What to work on = What lines below include the word "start"? Copy each one.

Provided records =

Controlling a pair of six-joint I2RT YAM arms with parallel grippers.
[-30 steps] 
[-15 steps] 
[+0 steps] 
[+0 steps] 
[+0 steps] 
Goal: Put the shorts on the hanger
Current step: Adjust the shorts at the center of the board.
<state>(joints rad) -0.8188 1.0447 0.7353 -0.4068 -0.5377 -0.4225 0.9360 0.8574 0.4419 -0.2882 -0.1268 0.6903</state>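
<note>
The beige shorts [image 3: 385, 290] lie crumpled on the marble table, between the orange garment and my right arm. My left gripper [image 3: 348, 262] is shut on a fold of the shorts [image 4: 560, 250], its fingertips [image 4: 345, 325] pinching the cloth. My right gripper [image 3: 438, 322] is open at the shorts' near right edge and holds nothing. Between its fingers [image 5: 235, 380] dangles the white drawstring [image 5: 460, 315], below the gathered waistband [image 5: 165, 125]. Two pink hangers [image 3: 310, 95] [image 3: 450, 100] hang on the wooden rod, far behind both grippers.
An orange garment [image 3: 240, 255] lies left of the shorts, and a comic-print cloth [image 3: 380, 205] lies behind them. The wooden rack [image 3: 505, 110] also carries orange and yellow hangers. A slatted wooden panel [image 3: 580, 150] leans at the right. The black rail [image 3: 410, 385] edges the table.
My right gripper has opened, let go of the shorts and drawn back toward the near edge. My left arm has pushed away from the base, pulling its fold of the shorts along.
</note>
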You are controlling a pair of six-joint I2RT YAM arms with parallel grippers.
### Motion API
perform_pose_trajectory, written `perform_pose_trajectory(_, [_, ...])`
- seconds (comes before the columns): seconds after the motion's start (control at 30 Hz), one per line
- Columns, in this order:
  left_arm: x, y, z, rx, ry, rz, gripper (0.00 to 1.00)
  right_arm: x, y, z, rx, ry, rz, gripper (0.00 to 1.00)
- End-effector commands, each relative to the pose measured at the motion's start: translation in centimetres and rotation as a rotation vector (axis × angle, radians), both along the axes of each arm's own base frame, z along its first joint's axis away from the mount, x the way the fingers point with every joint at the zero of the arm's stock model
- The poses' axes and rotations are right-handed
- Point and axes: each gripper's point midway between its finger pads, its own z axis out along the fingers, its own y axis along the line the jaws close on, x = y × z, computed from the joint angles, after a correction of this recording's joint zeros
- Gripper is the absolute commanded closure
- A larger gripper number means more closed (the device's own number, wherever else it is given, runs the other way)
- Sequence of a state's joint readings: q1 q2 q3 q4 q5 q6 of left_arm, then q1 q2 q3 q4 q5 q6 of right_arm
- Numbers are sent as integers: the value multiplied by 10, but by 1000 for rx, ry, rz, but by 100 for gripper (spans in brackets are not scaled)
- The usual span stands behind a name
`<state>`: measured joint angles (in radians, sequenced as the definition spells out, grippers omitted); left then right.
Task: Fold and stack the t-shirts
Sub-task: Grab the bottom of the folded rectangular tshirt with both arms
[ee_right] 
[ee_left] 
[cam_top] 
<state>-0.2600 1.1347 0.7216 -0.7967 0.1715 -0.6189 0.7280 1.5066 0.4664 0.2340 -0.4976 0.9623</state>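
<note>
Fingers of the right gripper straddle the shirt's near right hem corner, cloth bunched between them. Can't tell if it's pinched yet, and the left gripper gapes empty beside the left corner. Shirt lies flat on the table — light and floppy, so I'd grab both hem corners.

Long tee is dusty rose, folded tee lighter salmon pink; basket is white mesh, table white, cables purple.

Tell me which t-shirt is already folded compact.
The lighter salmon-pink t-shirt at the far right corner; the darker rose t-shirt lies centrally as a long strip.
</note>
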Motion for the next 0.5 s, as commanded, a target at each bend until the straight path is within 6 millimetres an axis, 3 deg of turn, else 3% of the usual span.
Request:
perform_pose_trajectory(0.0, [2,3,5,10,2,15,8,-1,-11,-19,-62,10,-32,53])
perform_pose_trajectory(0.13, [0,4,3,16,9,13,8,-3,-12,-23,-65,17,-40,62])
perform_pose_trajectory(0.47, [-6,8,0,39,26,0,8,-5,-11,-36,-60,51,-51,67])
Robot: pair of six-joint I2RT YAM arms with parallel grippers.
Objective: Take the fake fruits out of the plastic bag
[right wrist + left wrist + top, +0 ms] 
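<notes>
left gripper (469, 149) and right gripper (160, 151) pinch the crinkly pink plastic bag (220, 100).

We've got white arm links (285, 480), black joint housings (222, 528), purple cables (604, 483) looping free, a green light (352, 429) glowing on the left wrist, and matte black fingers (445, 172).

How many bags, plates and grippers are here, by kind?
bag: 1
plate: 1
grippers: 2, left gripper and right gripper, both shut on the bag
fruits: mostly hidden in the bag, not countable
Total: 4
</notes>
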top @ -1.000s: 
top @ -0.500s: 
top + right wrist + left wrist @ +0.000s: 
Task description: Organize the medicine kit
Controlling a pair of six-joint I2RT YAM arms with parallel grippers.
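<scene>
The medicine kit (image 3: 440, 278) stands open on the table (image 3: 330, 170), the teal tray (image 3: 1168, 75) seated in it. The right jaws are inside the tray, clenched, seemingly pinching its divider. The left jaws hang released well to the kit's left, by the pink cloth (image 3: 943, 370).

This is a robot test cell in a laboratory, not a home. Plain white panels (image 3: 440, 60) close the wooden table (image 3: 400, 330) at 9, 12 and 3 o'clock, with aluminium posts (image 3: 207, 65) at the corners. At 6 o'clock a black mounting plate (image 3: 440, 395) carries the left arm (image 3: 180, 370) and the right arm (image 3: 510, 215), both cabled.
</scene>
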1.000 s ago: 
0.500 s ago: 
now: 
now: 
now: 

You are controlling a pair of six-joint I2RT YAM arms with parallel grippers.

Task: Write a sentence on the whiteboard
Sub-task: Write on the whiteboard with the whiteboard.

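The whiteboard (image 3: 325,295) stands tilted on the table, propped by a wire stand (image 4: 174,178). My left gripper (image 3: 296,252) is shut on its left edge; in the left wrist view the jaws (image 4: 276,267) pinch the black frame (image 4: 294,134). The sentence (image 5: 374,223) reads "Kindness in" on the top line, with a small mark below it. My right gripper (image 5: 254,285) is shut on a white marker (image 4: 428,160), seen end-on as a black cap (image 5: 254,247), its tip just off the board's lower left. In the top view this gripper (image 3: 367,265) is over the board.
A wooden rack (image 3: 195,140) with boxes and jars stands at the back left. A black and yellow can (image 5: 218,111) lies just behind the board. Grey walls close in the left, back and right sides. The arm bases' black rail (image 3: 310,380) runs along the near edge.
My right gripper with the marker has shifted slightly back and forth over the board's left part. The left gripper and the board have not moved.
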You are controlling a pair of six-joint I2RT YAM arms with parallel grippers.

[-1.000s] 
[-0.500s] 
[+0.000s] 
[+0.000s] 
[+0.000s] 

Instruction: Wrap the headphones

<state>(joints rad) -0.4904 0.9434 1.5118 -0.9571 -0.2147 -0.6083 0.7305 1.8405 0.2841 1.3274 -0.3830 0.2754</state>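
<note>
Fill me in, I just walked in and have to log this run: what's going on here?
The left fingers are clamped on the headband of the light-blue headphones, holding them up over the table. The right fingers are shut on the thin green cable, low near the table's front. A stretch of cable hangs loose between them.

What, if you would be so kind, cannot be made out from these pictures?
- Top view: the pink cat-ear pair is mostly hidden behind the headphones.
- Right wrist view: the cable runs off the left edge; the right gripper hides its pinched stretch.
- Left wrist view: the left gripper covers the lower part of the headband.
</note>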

The answer =
- seconds (comes before the columns): seconds after the motion's start (control at 30 Hz), one per line
- End-effector commands, each relative to the pose measured at the motion's start: translation in centimetres and rotation as a rotation vector (axis × angle, radians), both along the axes of each arm's own base frame, z along its first joint's axis away from the mount, x the way the fingers point with every joint at the zero of the arm's stock model

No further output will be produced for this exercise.